● **WHAT IS REQUIRED**
Determine how many lines in the data below contain "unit" and write only that number.

● **RAW DATA**
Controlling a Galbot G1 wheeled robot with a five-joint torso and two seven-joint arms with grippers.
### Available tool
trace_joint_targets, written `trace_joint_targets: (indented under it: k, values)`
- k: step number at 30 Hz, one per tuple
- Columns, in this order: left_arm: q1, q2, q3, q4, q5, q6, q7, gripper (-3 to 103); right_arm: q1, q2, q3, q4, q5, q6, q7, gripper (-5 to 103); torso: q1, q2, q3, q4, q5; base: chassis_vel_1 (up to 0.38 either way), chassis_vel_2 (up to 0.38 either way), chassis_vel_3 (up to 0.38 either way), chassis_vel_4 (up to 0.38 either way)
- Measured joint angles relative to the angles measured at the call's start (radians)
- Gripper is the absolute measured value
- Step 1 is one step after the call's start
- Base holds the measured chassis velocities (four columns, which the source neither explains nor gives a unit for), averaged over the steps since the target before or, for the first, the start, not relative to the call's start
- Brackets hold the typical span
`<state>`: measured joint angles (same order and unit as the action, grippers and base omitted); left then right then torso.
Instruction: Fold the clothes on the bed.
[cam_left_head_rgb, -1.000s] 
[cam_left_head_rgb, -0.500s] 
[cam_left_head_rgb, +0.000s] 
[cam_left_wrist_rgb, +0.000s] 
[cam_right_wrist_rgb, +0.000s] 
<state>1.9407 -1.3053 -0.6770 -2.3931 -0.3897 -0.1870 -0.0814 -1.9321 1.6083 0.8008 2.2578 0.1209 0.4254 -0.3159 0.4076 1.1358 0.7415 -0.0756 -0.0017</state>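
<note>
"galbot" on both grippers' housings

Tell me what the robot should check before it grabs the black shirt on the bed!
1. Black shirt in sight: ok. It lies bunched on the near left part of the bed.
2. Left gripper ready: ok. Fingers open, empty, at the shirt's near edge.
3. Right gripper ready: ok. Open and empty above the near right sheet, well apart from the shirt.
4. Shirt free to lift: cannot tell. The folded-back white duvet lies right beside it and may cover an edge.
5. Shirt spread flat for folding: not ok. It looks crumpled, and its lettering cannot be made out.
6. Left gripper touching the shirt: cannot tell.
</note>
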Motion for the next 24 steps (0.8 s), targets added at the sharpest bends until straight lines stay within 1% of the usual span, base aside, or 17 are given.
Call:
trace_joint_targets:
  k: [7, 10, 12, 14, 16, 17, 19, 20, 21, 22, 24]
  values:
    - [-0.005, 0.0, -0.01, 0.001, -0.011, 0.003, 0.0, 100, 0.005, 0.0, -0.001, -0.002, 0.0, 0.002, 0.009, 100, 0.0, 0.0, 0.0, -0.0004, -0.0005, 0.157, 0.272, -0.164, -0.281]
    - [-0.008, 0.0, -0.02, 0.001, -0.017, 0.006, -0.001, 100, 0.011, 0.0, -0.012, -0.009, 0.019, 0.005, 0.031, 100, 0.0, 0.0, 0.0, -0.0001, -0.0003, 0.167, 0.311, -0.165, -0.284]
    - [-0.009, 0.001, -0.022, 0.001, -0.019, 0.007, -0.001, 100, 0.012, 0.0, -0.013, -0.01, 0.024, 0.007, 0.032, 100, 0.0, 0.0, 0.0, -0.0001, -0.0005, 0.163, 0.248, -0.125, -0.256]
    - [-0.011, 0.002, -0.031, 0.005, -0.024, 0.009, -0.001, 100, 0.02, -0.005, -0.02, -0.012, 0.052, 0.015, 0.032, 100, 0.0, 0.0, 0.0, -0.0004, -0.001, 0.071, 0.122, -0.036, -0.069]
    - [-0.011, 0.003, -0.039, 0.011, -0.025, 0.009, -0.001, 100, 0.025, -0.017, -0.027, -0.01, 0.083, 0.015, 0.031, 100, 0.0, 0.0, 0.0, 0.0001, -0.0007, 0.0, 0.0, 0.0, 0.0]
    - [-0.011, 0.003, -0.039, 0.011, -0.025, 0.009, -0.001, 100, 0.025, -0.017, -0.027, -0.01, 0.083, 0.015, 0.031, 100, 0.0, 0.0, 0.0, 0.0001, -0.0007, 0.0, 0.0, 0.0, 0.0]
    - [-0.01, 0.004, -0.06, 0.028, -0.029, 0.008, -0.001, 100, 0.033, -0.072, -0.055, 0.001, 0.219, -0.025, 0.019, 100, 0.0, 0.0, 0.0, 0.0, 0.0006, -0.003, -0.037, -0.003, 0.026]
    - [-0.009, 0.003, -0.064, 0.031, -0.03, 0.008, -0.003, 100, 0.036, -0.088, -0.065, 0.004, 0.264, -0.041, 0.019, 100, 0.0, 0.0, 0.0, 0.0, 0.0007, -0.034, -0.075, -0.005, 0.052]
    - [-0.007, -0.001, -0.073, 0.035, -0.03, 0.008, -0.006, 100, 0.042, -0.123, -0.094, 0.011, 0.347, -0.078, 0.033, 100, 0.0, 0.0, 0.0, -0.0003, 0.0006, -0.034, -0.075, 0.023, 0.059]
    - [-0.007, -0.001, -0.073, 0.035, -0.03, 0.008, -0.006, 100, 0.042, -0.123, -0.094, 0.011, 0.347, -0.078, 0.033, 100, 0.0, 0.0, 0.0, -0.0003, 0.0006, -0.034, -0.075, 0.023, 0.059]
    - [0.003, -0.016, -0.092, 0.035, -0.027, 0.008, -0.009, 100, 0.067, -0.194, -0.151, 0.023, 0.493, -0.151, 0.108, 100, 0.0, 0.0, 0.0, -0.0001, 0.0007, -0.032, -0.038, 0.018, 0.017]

● **SOLUTION TO THIS PROBLEM**
2